However, the paper is not yet strong enough for a high-quality ecological journal. The major weakness is not the dataset. The dataset is good. The weakness is the analytical framing and overinterpretation. Several conclusions are stronger than the analyses can support, especially regarding habitat shifts, thermal signals, and “structural simplification.”
Comments for author File:
Comments.pdf
Author Response
We thank Reviewer 2 for the detailed and constructive review. We appreciate the reviewer’s positive assessment of the dataset and of the central message of the study. We also agree that several conclusions in the original manuscript were stronger than the analyses could support, particularly regarding structural simplification, spatial redistribution and the CTI signal. In response, we have substantially revised the manuscript, added several new analyses, modified the title, and made the interpretation more cautious throughout the Abstract, Results and Discussion.

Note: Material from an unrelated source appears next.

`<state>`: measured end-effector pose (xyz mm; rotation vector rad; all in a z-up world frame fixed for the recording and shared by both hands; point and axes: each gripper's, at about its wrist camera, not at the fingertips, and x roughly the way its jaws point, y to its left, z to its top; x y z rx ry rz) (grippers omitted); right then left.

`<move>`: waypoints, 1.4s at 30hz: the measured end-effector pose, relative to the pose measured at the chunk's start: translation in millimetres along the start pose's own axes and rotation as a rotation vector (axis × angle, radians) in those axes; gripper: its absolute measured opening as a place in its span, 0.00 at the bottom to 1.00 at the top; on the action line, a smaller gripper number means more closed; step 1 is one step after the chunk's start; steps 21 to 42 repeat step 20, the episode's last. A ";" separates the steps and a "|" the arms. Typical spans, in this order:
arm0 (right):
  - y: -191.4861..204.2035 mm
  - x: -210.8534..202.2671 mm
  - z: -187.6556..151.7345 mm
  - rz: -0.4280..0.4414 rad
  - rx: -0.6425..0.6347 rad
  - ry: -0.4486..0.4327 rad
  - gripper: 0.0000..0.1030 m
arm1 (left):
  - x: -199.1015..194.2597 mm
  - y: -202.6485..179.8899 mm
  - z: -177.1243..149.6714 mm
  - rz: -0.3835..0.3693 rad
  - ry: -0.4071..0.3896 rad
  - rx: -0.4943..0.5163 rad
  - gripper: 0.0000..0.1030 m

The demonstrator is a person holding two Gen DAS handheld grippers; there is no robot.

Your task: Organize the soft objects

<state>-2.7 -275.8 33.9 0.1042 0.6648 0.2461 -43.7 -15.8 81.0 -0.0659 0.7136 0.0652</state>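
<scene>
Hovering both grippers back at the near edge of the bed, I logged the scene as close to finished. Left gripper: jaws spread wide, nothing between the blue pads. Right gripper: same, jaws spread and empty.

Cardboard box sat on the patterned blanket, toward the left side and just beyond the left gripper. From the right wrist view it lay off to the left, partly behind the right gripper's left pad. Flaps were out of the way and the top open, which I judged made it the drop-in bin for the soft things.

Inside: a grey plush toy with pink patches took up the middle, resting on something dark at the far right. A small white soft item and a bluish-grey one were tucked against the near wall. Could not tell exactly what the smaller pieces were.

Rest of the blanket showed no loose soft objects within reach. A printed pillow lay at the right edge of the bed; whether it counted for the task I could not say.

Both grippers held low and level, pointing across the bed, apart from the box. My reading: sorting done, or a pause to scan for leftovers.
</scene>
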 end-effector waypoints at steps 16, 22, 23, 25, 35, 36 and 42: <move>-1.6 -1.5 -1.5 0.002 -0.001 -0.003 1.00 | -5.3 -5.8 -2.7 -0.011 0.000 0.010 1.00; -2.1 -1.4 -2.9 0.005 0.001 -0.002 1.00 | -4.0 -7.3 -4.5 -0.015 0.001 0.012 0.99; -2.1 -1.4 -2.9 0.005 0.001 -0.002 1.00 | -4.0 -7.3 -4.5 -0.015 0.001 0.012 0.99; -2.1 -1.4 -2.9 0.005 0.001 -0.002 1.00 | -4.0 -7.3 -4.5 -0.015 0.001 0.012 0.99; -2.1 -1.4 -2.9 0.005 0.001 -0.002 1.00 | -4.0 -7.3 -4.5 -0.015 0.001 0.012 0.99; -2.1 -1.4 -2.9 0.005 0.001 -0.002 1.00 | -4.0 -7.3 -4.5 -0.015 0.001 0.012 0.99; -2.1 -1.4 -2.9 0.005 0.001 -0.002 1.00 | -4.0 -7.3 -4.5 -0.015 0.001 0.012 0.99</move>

Comment 1. The novelty must be clarified because the dataset appears already published. This is the biggest editorial risk. The manuscript cites a recent paper by Scarton et al. titled 2022: Trends, Spatial Patterns and 2022 wintering waterbird dataset and discusses trends, spatial patterns, and management implications. That creates a serious question: what is new here? The authors need a direct statement in the Introduction or Methods explaining the difference between the previous article and this manuscript.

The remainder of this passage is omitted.